### EXERCISE OBJECTIVE
Write each line out a second time, exactly as shown below.

### PROVIDED DATA
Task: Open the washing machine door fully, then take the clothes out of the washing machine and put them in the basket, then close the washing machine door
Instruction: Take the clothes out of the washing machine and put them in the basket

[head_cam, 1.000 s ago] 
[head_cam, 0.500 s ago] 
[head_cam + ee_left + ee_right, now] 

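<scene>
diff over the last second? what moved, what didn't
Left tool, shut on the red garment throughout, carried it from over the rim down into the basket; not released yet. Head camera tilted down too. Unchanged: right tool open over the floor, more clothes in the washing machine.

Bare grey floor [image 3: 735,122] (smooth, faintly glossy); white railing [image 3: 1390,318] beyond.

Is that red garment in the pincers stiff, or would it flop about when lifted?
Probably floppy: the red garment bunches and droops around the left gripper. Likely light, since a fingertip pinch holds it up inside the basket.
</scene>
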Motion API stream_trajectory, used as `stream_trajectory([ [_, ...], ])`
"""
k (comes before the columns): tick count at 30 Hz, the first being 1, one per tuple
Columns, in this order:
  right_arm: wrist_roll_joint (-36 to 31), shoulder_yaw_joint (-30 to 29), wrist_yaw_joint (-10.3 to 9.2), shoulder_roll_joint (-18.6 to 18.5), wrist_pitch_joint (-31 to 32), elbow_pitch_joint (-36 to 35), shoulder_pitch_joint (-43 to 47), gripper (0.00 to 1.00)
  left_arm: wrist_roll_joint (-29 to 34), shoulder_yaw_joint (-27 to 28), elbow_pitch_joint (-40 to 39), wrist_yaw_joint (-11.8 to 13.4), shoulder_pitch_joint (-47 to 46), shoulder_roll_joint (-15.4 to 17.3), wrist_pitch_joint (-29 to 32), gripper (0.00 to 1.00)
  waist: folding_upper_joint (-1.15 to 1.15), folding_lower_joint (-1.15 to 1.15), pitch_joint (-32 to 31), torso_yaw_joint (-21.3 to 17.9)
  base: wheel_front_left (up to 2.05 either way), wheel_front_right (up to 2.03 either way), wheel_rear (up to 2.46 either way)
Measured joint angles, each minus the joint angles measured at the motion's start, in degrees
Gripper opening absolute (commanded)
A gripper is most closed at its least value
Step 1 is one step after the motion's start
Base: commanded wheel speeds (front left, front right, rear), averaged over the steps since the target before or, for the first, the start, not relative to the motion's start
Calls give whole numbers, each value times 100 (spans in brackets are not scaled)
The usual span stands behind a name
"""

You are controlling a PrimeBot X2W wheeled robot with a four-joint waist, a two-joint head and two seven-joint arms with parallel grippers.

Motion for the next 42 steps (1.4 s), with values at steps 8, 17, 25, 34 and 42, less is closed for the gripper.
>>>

### EXERCISE ANSWER
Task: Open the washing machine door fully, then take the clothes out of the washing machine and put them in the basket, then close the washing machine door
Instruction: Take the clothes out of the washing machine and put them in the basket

[head_cam, 1.000 s ago] 
[head_cam, 0.500 s ago] 
[head_cam + ee_left + ee_right, now] 

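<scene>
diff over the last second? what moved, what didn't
Left tool, shut on the red garment throughout, carried it from over the rim down into the basket; not released yet. Head camera tilted down too. Unchanged: right tool open over the floor, more clothes in the washing machine.

Bare grey floor [image 3: 735,122] (smooth, faintly glossy); white railing [image 3: 1390,318] beyond.

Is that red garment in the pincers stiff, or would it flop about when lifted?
Probably floppy: the red garment bunches and droops around the left gripper. Likely light, since a fingertip pinch holds it up inside the basket.
</scene>
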Motion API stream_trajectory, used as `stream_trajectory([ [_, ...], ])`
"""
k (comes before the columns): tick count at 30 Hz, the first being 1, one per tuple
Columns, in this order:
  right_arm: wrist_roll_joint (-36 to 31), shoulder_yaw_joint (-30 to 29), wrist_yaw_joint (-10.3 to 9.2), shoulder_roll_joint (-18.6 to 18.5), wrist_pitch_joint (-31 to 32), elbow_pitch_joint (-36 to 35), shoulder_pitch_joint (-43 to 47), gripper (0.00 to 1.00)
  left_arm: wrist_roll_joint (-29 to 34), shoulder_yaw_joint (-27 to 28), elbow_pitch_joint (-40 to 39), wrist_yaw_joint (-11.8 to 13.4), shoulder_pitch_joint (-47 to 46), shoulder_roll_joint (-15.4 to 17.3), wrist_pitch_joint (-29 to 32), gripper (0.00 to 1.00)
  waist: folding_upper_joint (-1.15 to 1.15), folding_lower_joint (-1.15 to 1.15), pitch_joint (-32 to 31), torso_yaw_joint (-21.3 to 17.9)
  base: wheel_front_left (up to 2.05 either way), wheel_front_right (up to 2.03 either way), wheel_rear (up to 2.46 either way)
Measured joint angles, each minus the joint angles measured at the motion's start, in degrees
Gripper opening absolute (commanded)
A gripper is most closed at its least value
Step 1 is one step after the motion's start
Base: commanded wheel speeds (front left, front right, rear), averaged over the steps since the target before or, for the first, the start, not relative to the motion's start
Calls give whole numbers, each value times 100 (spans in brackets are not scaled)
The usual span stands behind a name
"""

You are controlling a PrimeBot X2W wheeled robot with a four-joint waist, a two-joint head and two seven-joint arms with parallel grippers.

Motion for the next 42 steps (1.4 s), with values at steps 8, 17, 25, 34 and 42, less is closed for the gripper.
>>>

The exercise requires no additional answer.